Dune Ducts




This installation exploits the effects of imaging to reshuffle landscape, environment, and building systems. A ductscape acts as a prosthetic device for a gallery’s HVAC system. A reshuffling of conventional MEP equipment inserts a vision of air as reflected landscape, amplifying existing systems for tempering and conditioning the architectural exhibition venue.

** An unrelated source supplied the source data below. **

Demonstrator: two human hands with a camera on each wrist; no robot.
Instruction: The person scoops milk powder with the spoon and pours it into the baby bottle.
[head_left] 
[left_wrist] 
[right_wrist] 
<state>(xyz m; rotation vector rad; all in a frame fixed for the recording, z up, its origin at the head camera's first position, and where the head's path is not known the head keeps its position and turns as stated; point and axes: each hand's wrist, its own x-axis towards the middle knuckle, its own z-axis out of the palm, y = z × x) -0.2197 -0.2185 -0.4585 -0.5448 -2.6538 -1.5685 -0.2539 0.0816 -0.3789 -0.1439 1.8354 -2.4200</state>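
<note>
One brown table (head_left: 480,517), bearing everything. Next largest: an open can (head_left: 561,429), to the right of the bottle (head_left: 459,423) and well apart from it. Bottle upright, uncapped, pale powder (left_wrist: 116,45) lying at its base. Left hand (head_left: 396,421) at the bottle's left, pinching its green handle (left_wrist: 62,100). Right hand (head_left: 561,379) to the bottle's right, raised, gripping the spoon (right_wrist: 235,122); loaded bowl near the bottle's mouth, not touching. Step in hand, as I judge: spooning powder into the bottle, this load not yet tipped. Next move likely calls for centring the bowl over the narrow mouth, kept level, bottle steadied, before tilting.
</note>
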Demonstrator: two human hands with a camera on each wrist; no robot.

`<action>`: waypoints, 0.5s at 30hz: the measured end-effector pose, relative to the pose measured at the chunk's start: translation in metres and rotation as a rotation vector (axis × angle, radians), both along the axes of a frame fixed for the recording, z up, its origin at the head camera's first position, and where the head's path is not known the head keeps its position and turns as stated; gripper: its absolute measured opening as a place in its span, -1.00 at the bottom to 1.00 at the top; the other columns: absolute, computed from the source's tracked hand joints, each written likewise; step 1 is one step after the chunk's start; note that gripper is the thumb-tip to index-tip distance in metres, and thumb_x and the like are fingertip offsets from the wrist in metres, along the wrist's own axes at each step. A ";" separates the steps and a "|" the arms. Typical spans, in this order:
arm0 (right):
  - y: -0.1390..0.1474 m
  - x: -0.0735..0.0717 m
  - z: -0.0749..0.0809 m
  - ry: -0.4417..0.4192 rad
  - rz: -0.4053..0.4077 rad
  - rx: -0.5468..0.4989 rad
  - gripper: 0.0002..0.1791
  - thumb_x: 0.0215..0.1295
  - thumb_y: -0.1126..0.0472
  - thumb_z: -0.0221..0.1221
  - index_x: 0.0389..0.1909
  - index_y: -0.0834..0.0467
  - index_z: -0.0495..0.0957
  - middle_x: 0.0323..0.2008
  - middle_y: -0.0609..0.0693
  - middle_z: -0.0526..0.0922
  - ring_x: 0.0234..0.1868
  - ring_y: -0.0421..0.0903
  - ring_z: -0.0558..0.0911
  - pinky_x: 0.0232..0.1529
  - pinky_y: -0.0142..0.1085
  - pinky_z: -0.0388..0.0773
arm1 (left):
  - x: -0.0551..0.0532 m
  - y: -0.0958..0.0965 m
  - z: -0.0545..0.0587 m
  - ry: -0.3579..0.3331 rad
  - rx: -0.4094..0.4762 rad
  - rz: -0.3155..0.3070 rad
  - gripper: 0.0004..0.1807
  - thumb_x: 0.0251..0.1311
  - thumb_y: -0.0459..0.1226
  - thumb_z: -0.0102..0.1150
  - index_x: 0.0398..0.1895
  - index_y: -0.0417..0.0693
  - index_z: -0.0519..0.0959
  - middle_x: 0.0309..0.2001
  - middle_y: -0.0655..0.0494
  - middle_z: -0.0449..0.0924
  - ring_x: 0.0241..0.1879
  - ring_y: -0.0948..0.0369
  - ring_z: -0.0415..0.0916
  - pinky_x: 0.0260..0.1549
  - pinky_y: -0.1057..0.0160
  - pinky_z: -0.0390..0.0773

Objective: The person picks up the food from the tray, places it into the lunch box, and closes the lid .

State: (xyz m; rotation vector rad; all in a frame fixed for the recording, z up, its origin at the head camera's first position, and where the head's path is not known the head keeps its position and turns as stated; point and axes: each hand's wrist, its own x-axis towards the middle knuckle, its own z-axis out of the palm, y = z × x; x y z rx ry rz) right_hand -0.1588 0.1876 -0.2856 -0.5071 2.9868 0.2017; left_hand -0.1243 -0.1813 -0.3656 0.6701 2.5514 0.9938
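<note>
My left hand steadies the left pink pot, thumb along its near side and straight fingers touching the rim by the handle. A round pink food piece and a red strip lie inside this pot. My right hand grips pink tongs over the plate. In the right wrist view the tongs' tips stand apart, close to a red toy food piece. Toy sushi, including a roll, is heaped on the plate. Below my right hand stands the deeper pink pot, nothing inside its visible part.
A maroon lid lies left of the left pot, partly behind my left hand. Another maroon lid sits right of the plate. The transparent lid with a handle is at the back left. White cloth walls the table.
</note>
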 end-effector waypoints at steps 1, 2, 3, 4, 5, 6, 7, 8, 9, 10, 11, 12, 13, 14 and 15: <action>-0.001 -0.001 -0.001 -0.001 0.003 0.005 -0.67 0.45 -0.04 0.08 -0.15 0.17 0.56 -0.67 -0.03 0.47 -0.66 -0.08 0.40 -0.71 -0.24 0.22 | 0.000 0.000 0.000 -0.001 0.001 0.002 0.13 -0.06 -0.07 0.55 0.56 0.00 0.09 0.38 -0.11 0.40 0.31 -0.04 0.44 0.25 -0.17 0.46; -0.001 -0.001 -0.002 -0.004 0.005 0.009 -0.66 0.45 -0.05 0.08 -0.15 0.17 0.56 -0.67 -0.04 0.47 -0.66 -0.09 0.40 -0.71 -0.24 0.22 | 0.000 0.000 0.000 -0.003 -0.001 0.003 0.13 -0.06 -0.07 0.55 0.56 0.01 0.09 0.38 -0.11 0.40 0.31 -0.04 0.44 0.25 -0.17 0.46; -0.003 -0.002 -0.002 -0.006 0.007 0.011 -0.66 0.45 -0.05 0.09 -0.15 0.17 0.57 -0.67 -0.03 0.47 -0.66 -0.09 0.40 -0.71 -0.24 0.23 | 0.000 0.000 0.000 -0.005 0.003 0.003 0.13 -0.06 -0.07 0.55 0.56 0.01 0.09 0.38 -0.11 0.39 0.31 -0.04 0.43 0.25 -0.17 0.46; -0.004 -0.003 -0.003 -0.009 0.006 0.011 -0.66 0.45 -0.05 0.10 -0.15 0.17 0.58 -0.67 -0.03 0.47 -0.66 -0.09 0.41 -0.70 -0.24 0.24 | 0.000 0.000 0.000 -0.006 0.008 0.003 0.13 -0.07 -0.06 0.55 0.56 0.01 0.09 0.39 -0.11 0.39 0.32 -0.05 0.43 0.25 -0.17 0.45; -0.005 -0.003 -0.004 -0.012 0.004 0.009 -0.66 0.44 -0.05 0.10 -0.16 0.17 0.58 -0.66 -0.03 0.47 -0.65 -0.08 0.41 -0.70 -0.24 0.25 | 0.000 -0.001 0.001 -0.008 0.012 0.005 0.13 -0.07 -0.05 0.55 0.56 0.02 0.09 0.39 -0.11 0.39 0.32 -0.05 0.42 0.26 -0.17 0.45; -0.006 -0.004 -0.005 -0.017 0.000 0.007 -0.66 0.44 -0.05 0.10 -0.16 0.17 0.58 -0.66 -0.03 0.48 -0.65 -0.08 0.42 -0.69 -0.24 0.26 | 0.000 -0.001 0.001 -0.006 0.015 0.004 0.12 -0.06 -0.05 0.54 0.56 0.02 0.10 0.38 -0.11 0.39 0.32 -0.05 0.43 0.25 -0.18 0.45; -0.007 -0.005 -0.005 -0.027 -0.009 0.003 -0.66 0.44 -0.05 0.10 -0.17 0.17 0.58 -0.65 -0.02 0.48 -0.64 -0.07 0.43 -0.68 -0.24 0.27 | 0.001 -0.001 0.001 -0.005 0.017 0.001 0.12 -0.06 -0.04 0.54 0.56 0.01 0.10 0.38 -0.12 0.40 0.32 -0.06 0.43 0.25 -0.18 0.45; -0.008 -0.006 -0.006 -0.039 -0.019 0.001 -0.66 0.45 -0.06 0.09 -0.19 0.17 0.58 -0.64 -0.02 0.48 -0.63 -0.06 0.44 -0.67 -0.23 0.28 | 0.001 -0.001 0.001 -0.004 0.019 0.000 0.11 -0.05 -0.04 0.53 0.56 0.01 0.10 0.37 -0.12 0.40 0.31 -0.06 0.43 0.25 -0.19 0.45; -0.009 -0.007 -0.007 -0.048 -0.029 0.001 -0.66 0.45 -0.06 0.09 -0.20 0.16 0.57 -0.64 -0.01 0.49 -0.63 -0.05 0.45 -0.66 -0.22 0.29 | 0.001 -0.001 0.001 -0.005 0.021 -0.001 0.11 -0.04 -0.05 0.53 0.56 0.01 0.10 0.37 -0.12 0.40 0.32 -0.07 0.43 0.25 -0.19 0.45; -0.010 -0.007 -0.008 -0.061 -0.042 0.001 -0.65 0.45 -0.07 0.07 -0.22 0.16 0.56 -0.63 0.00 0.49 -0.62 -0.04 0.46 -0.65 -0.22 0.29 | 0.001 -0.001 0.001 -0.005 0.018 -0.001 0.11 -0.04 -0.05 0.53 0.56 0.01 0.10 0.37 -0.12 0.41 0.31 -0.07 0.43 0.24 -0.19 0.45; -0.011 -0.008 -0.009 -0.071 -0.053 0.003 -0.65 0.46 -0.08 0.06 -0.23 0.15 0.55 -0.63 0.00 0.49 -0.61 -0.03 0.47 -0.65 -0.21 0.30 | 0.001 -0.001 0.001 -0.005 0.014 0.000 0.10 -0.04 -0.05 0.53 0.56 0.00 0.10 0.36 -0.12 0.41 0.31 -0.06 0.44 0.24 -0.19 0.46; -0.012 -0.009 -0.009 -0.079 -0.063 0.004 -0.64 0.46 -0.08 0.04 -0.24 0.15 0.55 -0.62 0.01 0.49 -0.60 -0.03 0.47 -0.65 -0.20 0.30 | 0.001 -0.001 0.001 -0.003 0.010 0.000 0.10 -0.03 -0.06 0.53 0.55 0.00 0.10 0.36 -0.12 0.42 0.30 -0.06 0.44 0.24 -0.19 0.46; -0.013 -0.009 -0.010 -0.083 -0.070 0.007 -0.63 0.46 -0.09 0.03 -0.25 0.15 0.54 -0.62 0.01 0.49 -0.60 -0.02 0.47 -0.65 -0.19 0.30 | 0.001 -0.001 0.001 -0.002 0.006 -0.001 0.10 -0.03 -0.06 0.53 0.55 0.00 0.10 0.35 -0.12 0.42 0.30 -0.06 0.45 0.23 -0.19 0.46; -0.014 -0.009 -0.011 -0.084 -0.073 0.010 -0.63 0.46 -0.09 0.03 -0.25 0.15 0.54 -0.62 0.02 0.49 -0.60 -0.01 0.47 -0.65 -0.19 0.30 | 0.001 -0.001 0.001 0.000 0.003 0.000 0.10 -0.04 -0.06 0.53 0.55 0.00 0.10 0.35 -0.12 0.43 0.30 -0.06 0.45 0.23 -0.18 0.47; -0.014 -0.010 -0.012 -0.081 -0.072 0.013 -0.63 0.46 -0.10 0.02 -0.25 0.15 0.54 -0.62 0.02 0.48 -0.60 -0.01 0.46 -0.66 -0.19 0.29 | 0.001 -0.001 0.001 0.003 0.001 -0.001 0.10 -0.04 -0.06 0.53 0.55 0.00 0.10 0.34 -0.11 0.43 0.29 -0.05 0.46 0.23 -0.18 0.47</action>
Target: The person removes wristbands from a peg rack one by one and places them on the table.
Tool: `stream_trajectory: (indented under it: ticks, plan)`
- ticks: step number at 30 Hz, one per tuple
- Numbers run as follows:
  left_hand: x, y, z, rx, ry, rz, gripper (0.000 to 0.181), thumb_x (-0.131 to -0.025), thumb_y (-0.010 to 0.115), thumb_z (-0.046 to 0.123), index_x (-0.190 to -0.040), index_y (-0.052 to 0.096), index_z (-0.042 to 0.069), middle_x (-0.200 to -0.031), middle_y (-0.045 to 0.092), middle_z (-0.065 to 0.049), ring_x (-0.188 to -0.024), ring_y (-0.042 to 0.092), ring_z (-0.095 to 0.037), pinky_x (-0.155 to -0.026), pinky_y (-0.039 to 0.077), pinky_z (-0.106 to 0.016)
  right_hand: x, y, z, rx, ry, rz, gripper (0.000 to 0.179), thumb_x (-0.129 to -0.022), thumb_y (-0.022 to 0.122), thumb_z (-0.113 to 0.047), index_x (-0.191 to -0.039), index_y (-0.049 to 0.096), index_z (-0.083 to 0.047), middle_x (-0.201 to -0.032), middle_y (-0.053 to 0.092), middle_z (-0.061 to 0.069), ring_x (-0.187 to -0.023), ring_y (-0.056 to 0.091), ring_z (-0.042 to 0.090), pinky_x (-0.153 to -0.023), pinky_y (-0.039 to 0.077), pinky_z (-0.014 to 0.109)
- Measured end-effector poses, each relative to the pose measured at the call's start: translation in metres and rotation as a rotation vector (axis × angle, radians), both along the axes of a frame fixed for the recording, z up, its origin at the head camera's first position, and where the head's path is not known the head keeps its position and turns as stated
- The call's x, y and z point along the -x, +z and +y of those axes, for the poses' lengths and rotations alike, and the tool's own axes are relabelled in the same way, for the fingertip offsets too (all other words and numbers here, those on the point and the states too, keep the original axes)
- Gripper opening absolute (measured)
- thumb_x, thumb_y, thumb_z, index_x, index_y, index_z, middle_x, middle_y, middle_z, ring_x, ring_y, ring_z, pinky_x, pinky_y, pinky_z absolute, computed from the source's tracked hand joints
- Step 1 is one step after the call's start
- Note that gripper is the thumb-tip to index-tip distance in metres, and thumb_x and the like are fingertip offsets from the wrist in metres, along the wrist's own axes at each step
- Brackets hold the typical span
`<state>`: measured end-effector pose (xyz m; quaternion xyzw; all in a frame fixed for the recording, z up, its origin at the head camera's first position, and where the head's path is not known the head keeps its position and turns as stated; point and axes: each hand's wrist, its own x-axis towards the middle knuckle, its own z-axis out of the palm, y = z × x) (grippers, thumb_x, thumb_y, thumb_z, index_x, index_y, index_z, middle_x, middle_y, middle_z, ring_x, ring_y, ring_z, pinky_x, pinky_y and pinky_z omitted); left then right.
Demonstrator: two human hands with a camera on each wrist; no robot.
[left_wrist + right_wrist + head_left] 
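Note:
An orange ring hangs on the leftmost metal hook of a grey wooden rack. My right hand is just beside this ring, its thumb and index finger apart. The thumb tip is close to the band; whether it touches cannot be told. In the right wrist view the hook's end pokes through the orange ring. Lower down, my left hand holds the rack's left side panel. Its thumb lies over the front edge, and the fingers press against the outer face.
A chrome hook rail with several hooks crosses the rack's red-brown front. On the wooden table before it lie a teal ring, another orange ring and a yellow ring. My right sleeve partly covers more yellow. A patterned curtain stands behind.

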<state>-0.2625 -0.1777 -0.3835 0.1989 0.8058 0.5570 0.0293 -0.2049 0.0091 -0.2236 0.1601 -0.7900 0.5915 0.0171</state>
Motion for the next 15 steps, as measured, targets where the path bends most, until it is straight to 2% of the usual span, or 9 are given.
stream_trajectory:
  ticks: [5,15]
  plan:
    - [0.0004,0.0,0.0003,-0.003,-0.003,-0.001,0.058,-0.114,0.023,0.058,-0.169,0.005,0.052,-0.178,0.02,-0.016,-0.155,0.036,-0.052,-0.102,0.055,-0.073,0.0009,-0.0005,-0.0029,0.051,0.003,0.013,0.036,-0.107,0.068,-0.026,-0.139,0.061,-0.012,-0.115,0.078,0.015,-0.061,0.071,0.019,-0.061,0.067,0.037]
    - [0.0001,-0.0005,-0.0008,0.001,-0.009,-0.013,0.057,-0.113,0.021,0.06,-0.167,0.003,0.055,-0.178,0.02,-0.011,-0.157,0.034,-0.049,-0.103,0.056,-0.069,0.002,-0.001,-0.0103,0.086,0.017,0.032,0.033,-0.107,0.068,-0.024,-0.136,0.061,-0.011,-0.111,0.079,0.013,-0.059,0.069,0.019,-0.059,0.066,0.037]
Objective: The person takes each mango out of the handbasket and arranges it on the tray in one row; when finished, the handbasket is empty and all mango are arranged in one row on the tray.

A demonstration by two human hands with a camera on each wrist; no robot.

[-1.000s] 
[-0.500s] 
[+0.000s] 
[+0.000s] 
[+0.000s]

Perloff Gallery, UCLA AUD, Los Angeles











Dune Ducts draws on desert scenery as already commodified landscapes—widely distributed images of nature that serve as a backdrop to common computing platforms. The image of a duct-as-dune interprets the ceiling as an environment full of labor, design, and perhaps delight, or, at the very least, comfort. It considers the overhead site as a productive plenum for architectural positions.

Fall 2019



Dune Ducts is presented as half of Superposition, a joint exhibition with Katy Barkan installed in the gallery at Perloff Hall in the Department of Architecture and Urban Design at UCLA. The joint exhibitions share an interest in the threshold between architectural objects and their spatial corollaries, skirting a clear boundary between the production of things and the production of environments. Superposition, as a model of working, does not attempt to resolve or reconcile. Rather, it serves as a counterpoint to the paradigms of synthesis and juxtaposition. The overlay of multiple categories of work and multiple authors allows for errors, transpositions, and irresoluble differences.